## WHAT THE TASK REQUIRES:
Your answer is the lines below, exactly, from the one that contains "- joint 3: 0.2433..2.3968" through the one that contains "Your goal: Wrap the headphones", both included.

──────── DATA SUPPLIED

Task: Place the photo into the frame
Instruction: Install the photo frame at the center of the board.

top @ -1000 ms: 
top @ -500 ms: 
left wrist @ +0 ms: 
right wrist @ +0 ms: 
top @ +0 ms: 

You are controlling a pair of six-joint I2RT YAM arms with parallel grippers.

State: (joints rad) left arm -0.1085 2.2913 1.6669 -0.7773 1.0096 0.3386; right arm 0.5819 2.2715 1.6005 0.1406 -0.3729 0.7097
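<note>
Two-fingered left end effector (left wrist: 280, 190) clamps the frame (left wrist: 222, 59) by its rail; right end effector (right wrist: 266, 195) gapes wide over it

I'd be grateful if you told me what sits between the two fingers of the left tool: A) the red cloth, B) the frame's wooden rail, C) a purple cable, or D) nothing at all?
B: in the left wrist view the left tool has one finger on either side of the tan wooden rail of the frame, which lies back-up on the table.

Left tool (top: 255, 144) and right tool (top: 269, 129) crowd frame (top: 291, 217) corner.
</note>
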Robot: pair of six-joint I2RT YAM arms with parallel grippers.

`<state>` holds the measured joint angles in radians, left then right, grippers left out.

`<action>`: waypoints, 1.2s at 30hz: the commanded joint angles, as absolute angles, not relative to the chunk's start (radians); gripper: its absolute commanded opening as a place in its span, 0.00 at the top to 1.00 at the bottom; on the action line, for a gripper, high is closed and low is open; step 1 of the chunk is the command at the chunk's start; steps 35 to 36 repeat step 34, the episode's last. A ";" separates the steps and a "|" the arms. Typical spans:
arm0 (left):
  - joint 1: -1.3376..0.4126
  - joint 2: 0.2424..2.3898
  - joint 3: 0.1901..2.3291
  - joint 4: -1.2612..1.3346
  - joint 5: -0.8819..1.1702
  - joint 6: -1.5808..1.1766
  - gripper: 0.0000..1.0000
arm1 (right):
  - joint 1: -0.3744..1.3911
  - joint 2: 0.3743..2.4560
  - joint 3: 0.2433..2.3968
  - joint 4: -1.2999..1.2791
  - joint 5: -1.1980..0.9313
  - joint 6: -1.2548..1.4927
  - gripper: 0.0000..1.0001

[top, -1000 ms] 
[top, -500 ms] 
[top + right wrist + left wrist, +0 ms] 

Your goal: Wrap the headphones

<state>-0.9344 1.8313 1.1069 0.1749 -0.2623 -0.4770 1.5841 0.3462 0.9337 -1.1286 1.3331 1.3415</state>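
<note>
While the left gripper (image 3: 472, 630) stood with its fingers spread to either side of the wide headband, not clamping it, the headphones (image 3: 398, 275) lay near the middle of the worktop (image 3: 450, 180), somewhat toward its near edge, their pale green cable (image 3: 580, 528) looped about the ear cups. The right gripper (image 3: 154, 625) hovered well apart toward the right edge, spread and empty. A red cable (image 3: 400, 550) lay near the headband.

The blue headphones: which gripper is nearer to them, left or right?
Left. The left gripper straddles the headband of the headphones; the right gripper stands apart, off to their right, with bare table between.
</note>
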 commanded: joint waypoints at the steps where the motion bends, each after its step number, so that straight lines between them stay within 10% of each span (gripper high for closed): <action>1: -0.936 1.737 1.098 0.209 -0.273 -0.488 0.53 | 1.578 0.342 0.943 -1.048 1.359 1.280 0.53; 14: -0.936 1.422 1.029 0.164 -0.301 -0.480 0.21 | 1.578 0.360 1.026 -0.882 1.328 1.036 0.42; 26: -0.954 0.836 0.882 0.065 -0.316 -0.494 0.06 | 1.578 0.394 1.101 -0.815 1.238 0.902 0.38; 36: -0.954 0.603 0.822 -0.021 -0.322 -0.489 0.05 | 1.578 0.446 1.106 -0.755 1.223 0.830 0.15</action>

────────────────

## SOLUTION TO THIS EXERCISE:
  - joint 3: 0.2433..2.3968
  - joint 4: -1.2999..1.2791
  - joint 5: -1.1980..0.9313
  - joint 6: -1.2548..1.4927
  - gripper: 0.0000..1.0001

[top, -1000 ms] 
[top, -500 ms] 
[top + right wrist + left wrist, +0 ms] 

Your goal: Wrap the headphones

The requested output has now been given in full.